Information supplied Start Marker

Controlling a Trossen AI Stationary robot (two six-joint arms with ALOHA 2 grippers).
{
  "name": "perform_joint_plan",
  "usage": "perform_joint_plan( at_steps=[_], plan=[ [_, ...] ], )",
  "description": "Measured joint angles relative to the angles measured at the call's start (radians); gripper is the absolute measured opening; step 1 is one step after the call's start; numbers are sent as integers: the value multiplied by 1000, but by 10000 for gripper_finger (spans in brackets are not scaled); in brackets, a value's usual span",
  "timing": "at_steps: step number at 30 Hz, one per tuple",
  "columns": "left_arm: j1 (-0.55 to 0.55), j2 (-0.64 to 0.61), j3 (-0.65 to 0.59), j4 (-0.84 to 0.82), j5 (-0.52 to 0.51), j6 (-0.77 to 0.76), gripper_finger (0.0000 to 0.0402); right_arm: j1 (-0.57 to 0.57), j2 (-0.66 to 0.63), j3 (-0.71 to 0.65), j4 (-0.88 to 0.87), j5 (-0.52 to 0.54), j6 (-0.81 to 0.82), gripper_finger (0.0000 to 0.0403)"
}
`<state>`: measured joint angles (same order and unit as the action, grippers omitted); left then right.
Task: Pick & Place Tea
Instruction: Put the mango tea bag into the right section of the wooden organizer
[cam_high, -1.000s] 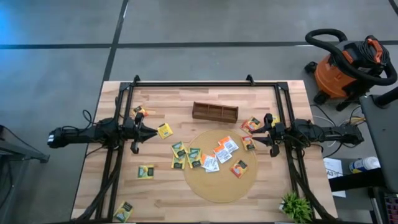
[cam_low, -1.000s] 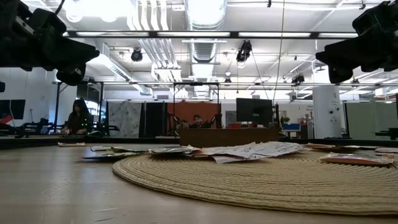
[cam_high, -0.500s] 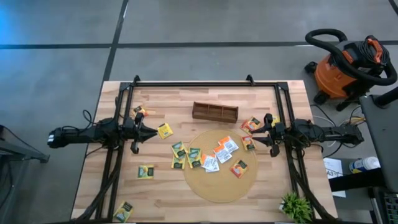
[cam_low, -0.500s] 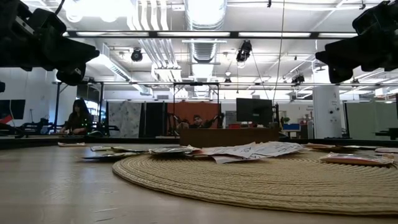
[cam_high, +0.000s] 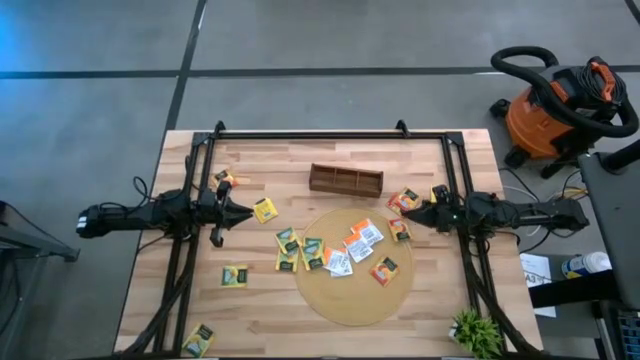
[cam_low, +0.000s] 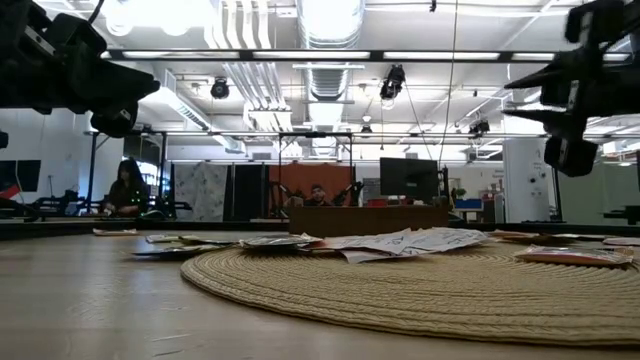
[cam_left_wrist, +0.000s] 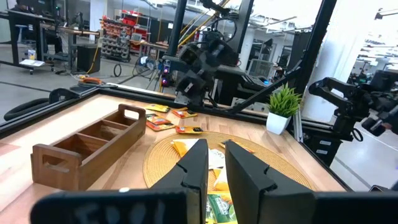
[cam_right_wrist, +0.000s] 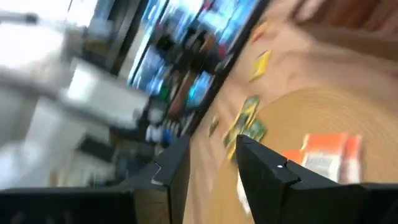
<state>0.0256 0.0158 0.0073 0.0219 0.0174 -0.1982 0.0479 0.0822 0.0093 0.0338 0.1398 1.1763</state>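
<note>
The tea is many small square sachets lying flat. White and orange ones (cam_high: 364, 238) lie on the round tan mat (cam_high: 352, 295). Yellow-green ones (cam_high: 288, 241) lie on the wood to the mat's left, and orange ones (cam_high: 404, 200) lie below my right gripper. The long wooden compartment box (cam_high: 345, 180) stands behind the mat. My left gripper (cam_high: 250, 211) (cam_left_wrist: 216, 146) hangs level above the table's left part, its fingers a narrow gap apart with nothing between them. My right gripper (cam_high: 408, 214) (cam_right_wrist: 212, 142) hangs level above the right part, rolled onto its side, open and empty.
A black frame (cam_high: 310, 134) runs along the table's far edge and down both sides. A small green plant (cam_high: 476, 331) stands at the near right corner. An orange shop vacuum (cam_high: 556, 103) stands on the floor beyond the table. Lone sachets lie at the near left (cam_high: 199, 339) (cam_high: 234, 276).
My right gripper has rolled about its own pointing line while staying in place above the table's right part. In the low view its fingers now stand one above the other. The left arm and the sachets have kept still.
</note>
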Motion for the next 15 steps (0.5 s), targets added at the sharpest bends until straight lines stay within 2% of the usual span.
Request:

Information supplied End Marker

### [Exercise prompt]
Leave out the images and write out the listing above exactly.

### [Output for this exercise]
Controlling a Trossen AI Stationary robot (two six-joint arms with ALOHA 2 grippers).
{
  "name": "perform_joint_plan",
  "usage": "perform_joint_plan( at_steps=[_], plan=[ [_, ...] ], )",
  "description": "Measured joint angles relative to the angles measured at the call's start (radians); gripper is the absolute measured opening; step 1 is one step after the call's start; numbers are sent as integers: the value multiplied by 1000, but by 10000 for gripper_finger (spans in brackets are not scaled); in brackets, a value's usual span",
  "timing": "at_steps: step number at 30 Hz, one per tuple",
  "columns": "left_arm: j1 (-0.55 to 0.55), j2 (-0.64 to 0.61), j3 (-0.65 to 0.59), j4 (-0.84 to 0.82), j5 (-0.52 to 0.51), j6 (-0.77 to 0.76), gripper_finger (0.0000 to 0.0402); right_arm: j1 (-0.57 to 0.57), j2 (-0.66 to 0.63), j3 (-0.71 to 0.65), j4 (-0.88 to 0.87), j5 (-0.52 to 0.54), j6 (-0.81 to 0.82), gripper_finger (0.0000 to 0.0403)"
}
`<state>`: measured joint angles (same order and unit as the action, grippers omitted); left then right.
Task: Pick & Place Tea
Instruction: Put the mango tea bag into the right section of the wooden organizer
[cam_high, -1.000s] 
[cam_low, -1.000s] 
[cam_high, -0.500s] 
[cam_low, -0.500s] 
[cam_high, +0.000s] 
[cam_low, +0.000s] 
[cam_left_wrist, +0.000s] 
[cam_right_wrist, +0.000s] 
<state>0.0256 0.0158 0.0073 0.0219 0.0174 -0.1982 0.0479 0.0822 0.0093 0.0338 0.1398 1.1763</state>
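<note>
The tea is many small square sachets lying flat. White and orange ones (cam_high: 364, 238) lie on the round tan mat (cam_high: 352, 295). Yellow-green ones (cam_high: 288, 241) lie on the wood to the mat's left, and orange ones (cam_high: 404, 200) lie below my right gripper. The long wooden compartment box (cam_high: 345, 180) stands behind the mat. My left gripper (cam_high: 250, 211) (cam_left_wrist: 216, 146) hangs level above the table's left part, its fingers a narrow gap apart with nothing between them. My right gripper (cam_high: 408, 214) (cam_right_wrist: 212, 142) hangs level above the right part, rolled onto its side, open and empty.
A black frame (cam_high: 310, 134) runs along the table's far edge and down both sides. A small green plant (cam_high: 476, 331) stands at the near right corner. An orange shop vacuum (cam_high: 556, 103) stands on the floor beyond the table. Lone sachets lie at the near left (cam_high: 199, 339) (cam_high: 234, 276).
My right gripper has rolled about its own pointing line while staying in place above the table's right part. In the low view its fingers now stand one above the other. The left arm and the sachets have kept still.
</note>
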Motion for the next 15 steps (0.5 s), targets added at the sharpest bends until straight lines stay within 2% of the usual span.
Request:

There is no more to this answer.